About this task:
The reply must return each line of the data exactly.
%%
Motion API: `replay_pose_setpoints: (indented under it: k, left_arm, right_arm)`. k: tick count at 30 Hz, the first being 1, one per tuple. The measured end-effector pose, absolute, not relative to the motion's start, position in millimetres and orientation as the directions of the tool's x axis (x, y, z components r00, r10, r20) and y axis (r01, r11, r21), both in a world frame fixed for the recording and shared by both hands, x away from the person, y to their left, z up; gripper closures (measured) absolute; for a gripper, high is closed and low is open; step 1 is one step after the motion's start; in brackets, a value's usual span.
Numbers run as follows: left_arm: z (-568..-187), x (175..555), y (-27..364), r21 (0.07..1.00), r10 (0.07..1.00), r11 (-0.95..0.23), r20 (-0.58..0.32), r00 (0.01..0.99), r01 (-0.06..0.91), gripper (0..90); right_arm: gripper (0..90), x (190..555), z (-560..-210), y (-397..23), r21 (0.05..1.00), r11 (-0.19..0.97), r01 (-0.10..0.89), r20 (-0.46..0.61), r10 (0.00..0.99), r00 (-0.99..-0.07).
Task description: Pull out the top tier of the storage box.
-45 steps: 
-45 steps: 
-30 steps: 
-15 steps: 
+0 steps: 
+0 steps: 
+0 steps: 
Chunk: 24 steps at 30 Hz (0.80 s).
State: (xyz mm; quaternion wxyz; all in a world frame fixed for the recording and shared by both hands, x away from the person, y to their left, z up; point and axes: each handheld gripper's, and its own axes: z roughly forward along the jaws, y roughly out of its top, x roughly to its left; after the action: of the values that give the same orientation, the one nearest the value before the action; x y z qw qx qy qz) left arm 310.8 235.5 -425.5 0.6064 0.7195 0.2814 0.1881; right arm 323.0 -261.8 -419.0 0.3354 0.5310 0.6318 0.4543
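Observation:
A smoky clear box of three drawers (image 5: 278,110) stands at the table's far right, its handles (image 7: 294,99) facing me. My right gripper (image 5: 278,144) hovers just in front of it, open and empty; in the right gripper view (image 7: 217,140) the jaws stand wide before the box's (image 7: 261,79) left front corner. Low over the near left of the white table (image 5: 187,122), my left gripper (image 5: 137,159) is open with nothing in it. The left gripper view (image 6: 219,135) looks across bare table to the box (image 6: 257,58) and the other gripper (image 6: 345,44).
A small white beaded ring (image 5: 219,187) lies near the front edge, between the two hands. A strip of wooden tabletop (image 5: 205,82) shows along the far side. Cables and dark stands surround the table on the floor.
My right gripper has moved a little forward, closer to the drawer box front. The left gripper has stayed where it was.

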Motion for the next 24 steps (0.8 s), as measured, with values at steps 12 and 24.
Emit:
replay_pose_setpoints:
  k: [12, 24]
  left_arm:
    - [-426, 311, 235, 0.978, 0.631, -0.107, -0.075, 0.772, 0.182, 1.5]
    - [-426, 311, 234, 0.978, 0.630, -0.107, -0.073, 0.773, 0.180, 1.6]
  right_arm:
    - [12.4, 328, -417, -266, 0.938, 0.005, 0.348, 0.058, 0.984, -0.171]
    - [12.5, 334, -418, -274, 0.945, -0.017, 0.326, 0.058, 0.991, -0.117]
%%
Solution for this exercise:
Motion API: `replay_pose_setpoints: (indented under it: k, left_arm, right_arm)`. k: tick count at 30 Hz, the first being 1, one per tuple. The measured end-effector pose, absolute, not relative to the motion's start, position in millimetres and orientation as the directions of the tool's x axis (x, y, z components r00, r10, r20) and y axis (r01, r11, r21), both in a world frame fixed for the recording and shared by both hands, x away from the person, y to their left, z up; gripper closures (measured) absolute; for a gripper, high is closed and low is open; step 1 is one step after the motion's start; in brackets, a value's usual span.
Numbers run as follows: left_arm: z (-568..-187), x (175..555), y (-27..364), r21 (0.07..1.00), r10 (0.07..1.00), r11 (-0.95..0.23), r20 (-0.58..0.32), r00 (0.01..0.99), r01 (-0.06..0.91), gripper (0..90); right_arm: gripper (0..90), x (190..555), z (-560..-210), y (-397..23), r21 (0.05..1.00), r11 (-0.19..0.97), r01 (-0.10..0.89), r20 (-0.46..0.61), r10 (0.00..0.99), r00 (-0.99..-0.07).
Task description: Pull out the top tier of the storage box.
-45 steps: 
-45 steps: 
-30 steps: 
-15 steps: 
+0 steps: 
+0 steps: 
+0 steps: 
Chunk: 24 steps at 30 Hz (0.80 s).
State: (xyz mm; quaternion wxyz; all in a world frame fixed for the recording and shared by both hands, x away from the person, y to their left, z up; point and axes: each handheld gripper's, and its own axes: z roughly forward along the jaws, y roughly out of its top, x roughly to its left; after the action: of the values that give the same orientation, the one nearest the value before the action; x y z qw qx qy qz) left arm 310.8 235.5 -425.5 0.6064 0.7195 0.2814 0.1881; right arm 323.0 -261.8 -419.0 0.3354 0.5310 0.6318 0.4543
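Observation:
A smoky clear box of three drawers (image 5: 278,110) stands at the table's far right, its handles (image 7: 294,99) facing me. My right gripper (image 5: 278,144) hovers just in front of it, open and empty; in the right gripper view (image 7: 217,140) the jaws stand wide before the box's (image 7: 261,79) left front corner. Low over the near left of the white table (image 5: 187,122), my left gripper (image 5: 137,159) is open with nothing in it. The left gripper view (image 6: 219,135) looks across bare table to the box (image 6: 257,58) and the other gripper (image 6: 345,44).
A small white beaded ring (image 5: 219,187) lies near the front edge, between the two hands. A strip of wooden tabletop (image 5: 205,82) shows along the far side. Cables and dark stands surround the table on the floor.
My right gripper has moved a little forward, closer to the drawer box front. The left gripper has stayed where it was.
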
Motion for the next 24 steps (0.8 s), as measured, with values at steps 12 and 24.
Emit:
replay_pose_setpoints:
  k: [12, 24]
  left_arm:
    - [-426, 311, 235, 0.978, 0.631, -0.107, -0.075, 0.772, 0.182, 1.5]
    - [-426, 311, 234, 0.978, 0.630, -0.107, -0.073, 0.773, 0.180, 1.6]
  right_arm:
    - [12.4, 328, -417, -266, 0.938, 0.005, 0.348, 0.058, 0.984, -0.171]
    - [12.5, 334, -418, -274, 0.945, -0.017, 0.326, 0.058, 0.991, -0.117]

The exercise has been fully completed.